Activity: In the entries below, identify every line with the string "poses" and copy it.

*** Opening Exercise input ***

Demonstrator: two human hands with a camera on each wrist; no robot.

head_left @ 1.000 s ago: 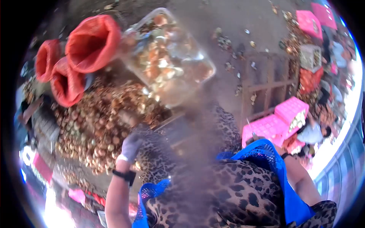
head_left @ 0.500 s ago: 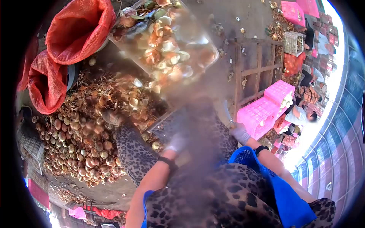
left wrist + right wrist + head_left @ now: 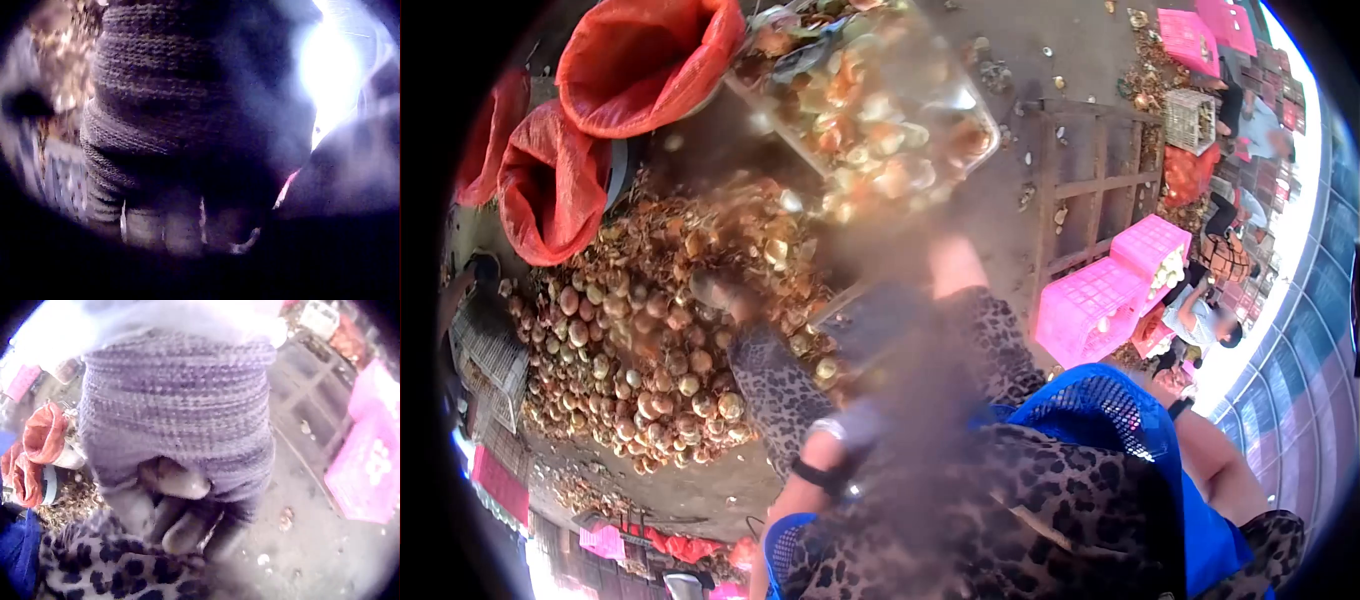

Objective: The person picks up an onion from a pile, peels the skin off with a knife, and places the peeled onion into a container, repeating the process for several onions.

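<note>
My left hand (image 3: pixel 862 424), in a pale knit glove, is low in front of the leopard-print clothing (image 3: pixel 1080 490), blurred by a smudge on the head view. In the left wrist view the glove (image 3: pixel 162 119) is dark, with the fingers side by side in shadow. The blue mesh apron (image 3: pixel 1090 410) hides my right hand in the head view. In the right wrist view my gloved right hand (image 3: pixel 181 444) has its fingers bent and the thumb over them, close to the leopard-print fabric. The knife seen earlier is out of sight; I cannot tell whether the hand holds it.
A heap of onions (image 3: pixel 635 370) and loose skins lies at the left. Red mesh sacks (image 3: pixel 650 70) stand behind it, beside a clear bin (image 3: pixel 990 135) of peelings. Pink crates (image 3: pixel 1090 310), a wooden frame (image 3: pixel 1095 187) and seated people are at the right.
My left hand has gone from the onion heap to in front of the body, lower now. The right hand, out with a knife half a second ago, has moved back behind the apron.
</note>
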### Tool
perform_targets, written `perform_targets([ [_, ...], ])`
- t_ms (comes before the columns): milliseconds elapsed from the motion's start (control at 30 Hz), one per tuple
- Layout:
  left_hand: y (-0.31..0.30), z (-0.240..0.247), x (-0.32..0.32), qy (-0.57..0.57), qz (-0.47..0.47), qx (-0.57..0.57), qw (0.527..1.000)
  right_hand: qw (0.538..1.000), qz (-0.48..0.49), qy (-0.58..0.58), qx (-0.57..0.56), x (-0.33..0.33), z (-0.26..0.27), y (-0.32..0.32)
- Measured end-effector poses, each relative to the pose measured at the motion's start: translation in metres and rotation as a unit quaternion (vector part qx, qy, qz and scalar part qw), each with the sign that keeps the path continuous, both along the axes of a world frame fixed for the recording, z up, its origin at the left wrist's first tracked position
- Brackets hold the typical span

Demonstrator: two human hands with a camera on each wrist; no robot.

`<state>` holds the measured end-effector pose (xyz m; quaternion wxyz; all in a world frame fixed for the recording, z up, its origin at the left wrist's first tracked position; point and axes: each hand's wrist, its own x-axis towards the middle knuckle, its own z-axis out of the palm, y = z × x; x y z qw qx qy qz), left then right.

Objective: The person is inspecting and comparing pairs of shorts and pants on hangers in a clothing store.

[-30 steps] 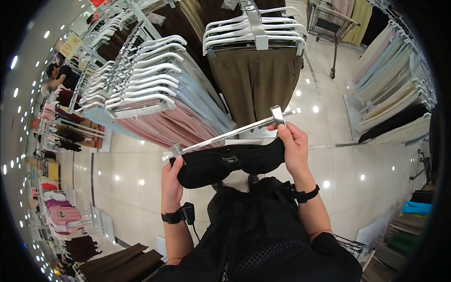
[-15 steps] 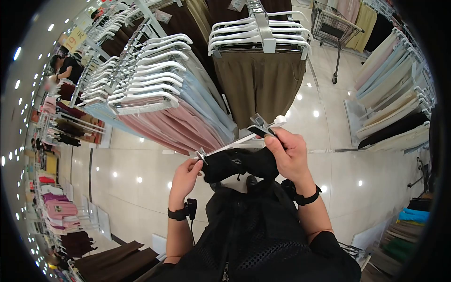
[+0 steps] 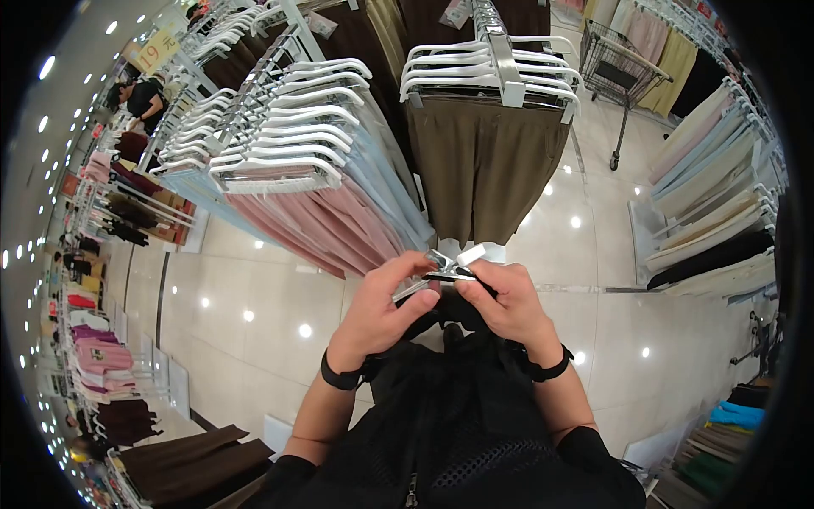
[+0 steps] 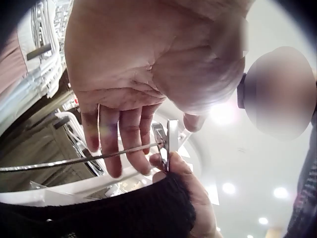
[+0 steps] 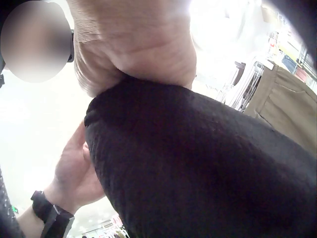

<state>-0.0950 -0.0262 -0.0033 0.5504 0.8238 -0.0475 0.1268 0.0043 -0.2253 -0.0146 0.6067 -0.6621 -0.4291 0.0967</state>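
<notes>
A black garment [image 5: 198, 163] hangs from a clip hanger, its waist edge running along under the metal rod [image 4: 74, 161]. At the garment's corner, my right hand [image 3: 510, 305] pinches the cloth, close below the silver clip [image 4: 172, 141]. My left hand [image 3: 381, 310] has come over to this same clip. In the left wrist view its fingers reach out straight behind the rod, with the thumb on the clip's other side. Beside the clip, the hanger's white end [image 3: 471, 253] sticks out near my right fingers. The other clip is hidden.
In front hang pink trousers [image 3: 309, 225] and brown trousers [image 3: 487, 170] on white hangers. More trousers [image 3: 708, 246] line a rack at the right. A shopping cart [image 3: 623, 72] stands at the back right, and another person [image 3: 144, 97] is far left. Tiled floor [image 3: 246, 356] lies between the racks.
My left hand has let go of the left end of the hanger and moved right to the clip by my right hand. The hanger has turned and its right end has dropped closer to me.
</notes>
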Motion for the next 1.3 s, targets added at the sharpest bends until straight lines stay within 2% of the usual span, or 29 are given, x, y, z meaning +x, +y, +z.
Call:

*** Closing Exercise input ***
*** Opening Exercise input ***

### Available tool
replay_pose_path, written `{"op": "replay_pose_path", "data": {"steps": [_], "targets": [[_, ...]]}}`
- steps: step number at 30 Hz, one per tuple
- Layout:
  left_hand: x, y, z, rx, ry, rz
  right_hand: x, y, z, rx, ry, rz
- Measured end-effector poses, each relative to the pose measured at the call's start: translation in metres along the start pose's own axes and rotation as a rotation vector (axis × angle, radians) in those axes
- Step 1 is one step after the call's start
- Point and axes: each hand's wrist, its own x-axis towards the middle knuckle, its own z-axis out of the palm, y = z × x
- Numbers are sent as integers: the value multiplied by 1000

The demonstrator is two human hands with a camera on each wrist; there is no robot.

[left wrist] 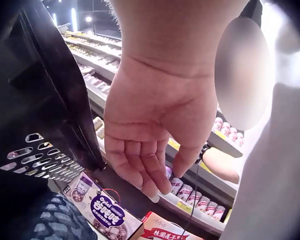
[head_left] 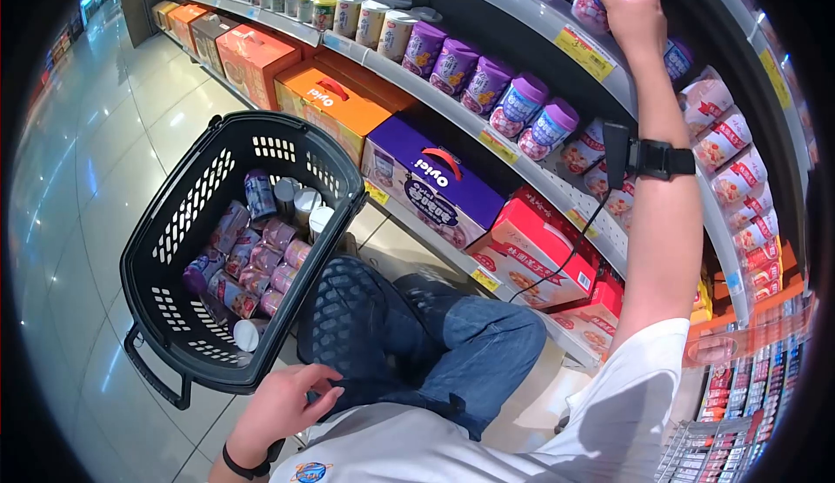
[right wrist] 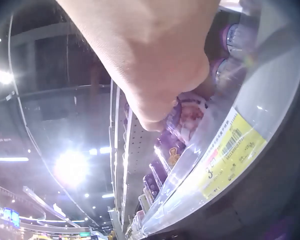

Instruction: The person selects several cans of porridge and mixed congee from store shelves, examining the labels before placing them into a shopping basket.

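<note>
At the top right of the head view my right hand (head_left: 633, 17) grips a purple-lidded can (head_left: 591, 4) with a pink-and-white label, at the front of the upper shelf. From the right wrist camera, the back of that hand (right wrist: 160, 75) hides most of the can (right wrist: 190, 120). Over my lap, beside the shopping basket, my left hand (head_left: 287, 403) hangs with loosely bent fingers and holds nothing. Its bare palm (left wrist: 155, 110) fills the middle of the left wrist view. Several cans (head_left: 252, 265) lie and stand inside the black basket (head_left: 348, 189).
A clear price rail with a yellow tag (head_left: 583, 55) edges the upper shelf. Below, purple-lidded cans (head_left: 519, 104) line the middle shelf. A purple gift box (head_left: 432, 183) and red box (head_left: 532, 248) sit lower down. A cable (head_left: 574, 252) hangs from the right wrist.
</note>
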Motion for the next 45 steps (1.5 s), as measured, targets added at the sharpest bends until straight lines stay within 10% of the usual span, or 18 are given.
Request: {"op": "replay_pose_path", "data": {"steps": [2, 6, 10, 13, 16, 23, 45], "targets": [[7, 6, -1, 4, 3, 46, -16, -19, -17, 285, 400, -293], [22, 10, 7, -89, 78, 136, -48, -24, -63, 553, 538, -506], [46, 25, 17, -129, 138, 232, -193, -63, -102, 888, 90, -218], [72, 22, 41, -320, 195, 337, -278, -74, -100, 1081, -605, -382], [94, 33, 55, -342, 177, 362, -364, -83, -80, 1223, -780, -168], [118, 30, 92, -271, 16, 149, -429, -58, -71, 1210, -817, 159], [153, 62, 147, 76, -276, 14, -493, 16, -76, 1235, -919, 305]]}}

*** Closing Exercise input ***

Answer to this exercise:
- Measured end-effector poses, each relative to the pose measured at the motion's start: translation in metres and rotation as a unit quaternion (vector part qx, qy, qz and scalar part qw), each with the sign that keeps the path continuous, both along the axes of a world frame fixed for the recording, z up, its origin at the left wrist's first tracked position
- Measured end-effector poses, each relative to the pose measured at the call's start: translation in metres along the start pose's own axes and rotation as a rotation vector (axis × angle, radians) in those axes

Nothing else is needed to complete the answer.